UK: William of Orange statue under 24-hour watch

UK: William of Orange statue under 24-hour watch

A statue of William of Orange in Glasgow has been put under police guard after it was vandalised.

The statue, erected in 1735, is under 24-hour watch amid fears it will become a flashpoint for trouble.

Recent research has found that “King Billy” benefited personally from the slave trade. The Orange Order have warned that any attempt to move the statue would be “totally wrong”.

Jim McHarg, grand master of the Grand Orange Lodge of Scotland, said the vandalism was upsetting and called for the police to find the culprits.

“King William brought liberty and took away the divine right of kings and the tyranny associated with that. It is very strange to hear he is connected with slavery. He is part of the history of Great Britain.

“It has nothing to do with the people who were protesting for the right reasons. There are people with an agenda to attack the protestant people of Scotland and Glasgow. This has come from republican and socialist people who hate everything that is unionist,” he said.

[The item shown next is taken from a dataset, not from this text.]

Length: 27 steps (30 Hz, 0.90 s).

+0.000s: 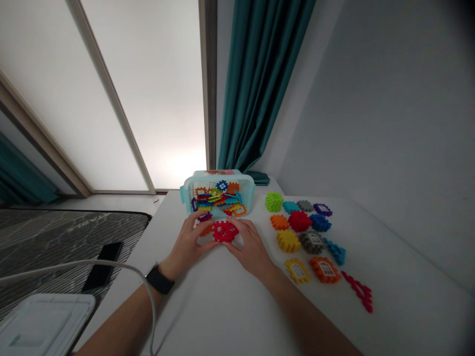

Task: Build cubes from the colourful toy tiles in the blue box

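My left hand point(191, 241) and my right hand point(249, 245) meet over the white table point(218, 301), pinching a red notched building tile point(222, 231) by its two sides. Thumbs are at the lower edge, fingers along the upper part. An orange tile point(205, 229) shows behind my left fingers; I cannot tell whether it touches the hand. Just beyond the hands, a pale blue plastic bin point(251, 190) lies with its open side toward me, holding several colourful tiles point(218, 195), a few at its mouth.
Stacks of tiles sorted by colour stand on the right, including red point(300, 221), yellow point(288, 241) and orange point(324, 270). A red lattice piece point(359, 291) lies nearest. A white cable point(150, 291) crosses my left forearm. The bin's lid point(48, 321) and a dark phone-like slab point(102, 267) are at left.
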Each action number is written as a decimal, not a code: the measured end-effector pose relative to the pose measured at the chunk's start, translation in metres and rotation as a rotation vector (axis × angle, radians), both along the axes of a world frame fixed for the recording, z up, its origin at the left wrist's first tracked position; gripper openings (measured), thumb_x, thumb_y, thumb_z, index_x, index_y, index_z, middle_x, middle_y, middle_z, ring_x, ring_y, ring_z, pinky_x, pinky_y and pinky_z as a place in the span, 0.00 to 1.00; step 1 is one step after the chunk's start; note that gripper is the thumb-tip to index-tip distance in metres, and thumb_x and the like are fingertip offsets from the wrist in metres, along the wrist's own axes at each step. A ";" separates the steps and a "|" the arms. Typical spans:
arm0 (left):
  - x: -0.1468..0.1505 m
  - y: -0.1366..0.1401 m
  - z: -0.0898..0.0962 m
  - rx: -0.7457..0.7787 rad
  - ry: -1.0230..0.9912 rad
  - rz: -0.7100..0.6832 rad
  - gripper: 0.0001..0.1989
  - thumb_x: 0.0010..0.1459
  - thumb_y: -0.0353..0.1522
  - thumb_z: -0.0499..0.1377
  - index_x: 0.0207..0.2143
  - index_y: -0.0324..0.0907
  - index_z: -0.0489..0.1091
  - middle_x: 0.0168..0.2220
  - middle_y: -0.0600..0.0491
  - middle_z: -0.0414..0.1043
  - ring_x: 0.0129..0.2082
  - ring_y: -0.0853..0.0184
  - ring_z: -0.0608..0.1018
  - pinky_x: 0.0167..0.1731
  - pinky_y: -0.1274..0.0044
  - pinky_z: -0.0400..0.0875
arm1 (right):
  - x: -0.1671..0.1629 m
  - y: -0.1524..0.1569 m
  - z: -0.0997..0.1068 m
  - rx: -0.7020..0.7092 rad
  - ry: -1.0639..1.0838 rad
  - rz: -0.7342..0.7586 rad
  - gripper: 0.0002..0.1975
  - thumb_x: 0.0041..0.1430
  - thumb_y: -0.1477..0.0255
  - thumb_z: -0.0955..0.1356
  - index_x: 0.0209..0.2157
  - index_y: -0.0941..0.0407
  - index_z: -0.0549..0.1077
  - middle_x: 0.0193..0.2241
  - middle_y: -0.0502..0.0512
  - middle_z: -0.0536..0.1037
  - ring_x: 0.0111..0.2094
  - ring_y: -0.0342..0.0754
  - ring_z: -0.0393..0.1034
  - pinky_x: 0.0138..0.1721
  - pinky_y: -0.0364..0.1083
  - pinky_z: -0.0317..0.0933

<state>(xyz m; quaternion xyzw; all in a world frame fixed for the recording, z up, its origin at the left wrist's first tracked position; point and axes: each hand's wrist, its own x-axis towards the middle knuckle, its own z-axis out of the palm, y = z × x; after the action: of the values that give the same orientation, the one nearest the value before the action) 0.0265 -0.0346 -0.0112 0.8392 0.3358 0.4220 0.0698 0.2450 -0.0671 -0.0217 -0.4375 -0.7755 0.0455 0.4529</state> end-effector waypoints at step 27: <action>0.000 0.003 0.002 0.040 -0.101 -0.075 0.22 0.59 0.34 0.66 0.55 0.46 0.66 0.55 0.44 0.61 0.56 0.56 0.69 0.56 0.59 0.71 | 0.001 0.000 0.008 0.098 0.009 0.125 0.25 0.61 0.77 0.67 0.58 0.50 0.64 0.58 0.60 0.72 0.59 0.54 0.66 0.59 0.58 0.62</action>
<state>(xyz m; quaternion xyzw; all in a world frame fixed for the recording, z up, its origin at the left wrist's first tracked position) 0.0270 -0.0319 -0.0091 0.8300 0.2918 0.4676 0.0858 0.2458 -0.0667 -0.0136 -0.3654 -0.8005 0.0376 0.4736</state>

Kenny MacDonald, assistant chief constable at Police Scotland said: “I am aware that vandalism of a small number of monuments and statues has taken place in recent days. Such action is criminal and will be fully investigated. Police officers will be providing additional patrolling around such monuments and statues to deter such criminality.

“We understand that people want to make their voices heard, but they must do so lawfully and peacefully.”

He added: “There will be an appropriate policing plan in place for the coming days and into the weekend.”

Equality campaigners have also pointed out that the statue of the Duke of Wellington, which stands outside the city’s slavery-funded Museum of Modern Art on Queen Street, features friezes of the duke’s colonialist exploits. A longstanding Glasgow tradition sees a traffic cone placed on his head regularly, which is believed to cost the council £10,000 a year to remove.

An attempt by the council to double the height of the statue’s plinth in 2013 was met with fierce public opposition and a Facebook campaign called “Keep the Cone”.

A pro-cone rally was thereafter organised to defend the practice. It included signs with slogans such as “Coney No Dae That”, and “We Are All The Glasgow Cone”.